O projeto de indenização às famílias de desaparecidos durante o regime militar, em discussão há meses, de repente traz à tona reações radicais de militares, mas, na verdade, o projeto está sendo utilizado como oportunidade de extravasar a indignação que vem de mais longe e é muito mais extensa. E com más perspectivas.
Silenciosos até há pouco, os militares talvez sejam o segmento social mais insatisfeito, para usar uma palavra branda, com o governo de Fernando Henrique Cardoso. Sua indignação desenvolveu-se em três planos -o institucional, o profissional e o pessoal.
Os militares não fizeram oposição explícita às reformas propostas pelo governo. Mas o fim do monopólio do petróleo e a abertura do transporte costeiro a empresas estrangeiras são por eles vistos, a partir dos seus estudos de geopolítica e estratégia, como contrários aos interesses nacionais.
O mesmo se passa em relação ao fim do controle estatal das telecomunicações, mas nesse caso entram ainda certas desconfianças agravantes, em relação aos propósitos do ministro Sérgio Motta e do presidente. Essas três iniciativas do governo não foram digeridas pelos militares e não é provável que venham a sê-lo em futuro próximo, tão opostas são às suas concepções do interesse nacional, que nada têm a ver com nacionalismo ideológico. É ótica militar.

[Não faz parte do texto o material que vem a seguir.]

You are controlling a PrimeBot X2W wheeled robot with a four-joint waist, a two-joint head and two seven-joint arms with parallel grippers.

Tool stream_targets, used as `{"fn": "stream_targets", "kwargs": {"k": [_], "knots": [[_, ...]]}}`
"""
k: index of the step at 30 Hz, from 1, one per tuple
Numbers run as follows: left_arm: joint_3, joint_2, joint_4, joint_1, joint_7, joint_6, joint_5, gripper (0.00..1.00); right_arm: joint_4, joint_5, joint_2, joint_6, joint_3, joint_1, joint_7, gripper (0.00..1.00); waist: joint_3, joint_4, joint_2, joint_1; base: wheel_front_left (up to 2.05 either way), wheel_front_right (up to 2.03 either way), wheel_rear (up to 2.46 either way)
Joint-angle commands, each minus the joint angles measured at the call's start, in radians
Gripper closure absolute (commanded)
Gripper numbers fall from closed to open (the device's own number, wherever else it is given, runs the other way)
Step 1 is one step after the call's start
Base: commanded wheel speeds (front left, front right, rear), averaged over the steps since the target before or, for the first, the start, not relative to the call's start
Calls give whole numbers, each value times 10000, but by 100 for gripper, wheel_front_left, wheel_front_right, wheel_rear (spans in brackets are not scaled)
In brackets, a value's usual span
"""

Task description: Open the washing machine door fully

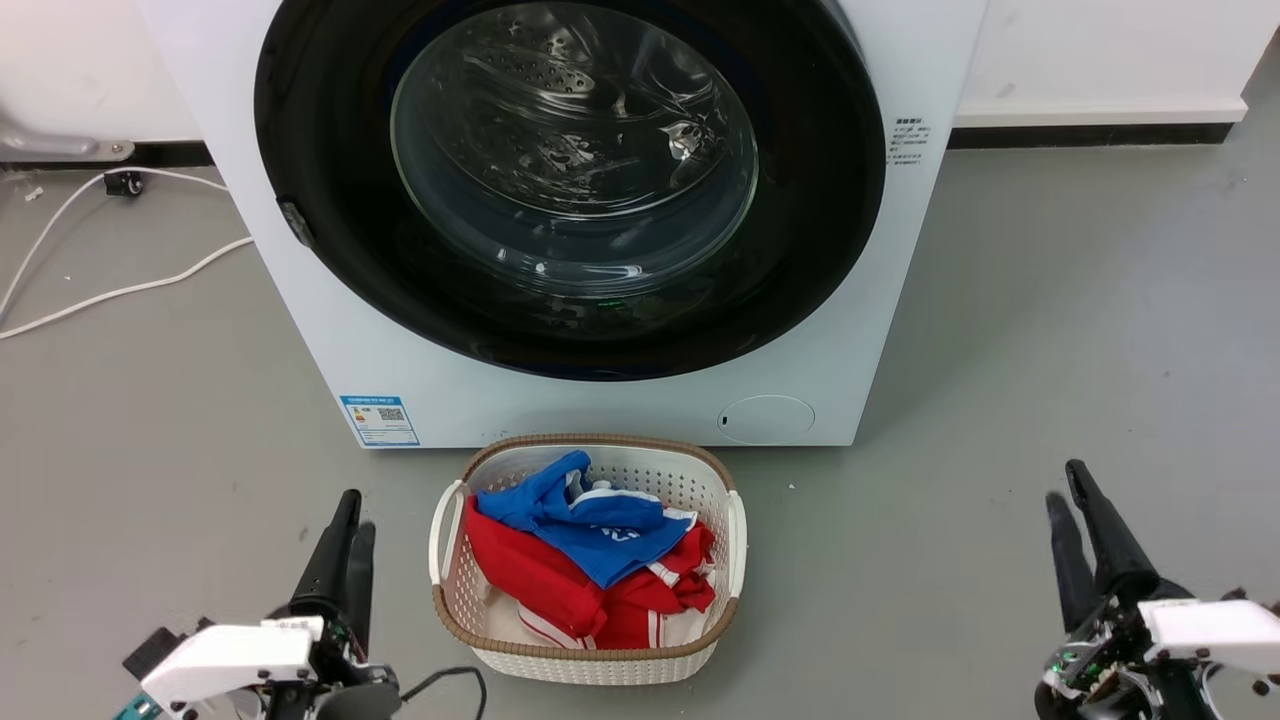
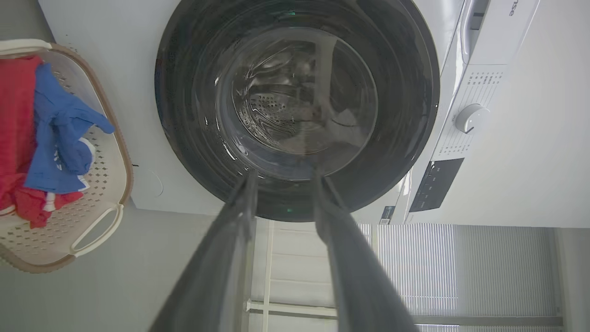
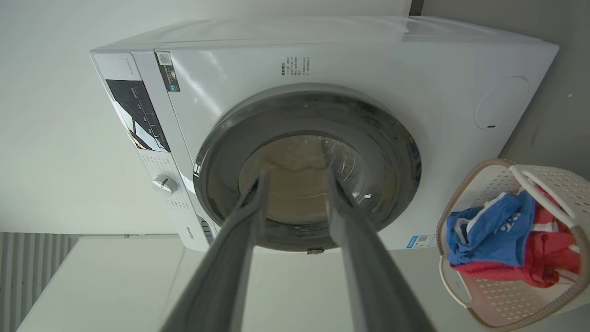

Os cortes de verbas orçamentárias têm sido, e não de agora, motivo de queixas públicas. Aos cortes, porém, o governo acrescentou a retenção ou atraso de verbas inscritas no Orçamento, criando repentinas dificuldades que chegam, com frequência, a ser consideradas como manifestação deliberada de desprestígio. A recente comunicação do governo de que estaria liberando R$ 330 milhões para a construção de um submarino e de uma corveta teve a finalidade de aplacar o mal-estar na Marinha, mas não consta que o tenha conseguido: as carências do dia-a-dia continuam e são grandes, se comparadas com o tido como indispensável.
Por fim, há o problema dos soldos. De modo geral, estão muito baixos. Há muito tempo e agravando-se cada vez mais. Os militares, parece que sem exceção, sentem-se humilhados pelo tratamento salarial que vêm recebendo. O acréscimo de 20%, que lhes está sendo concedido, faz ouvir-se mais irritação do que alívio: é visto como um sossega-leão que não sossega, porque pretende apenas protelar sem maiores protestos um tratamento exasperante.
Protelação que é entendida como a véspera do pior: os militares estão convencidos de que a pretensa reforma administrativa vai prejudicá-los gravemente. O ministro Bresser Pereira não faz idéia, felizmente para ele, do seu conceito entre militares. E eu é que não vou reproduzi-lo, pela desafeição por certas expressões que seriam necessárias.
Mesmo que não seja generalizada, é muito difundida nos militares a idéia de que, em tudo isso, há certa dose de revanchismo, proposital ou não. A idéia não faz sentido. Mas a exaltação tem muito mais sentidos do que os expressos pelas reações radicais ao projeto das indenizações. A temperatura nos quartéis está altíssima. No governo, não. Ou ainda não.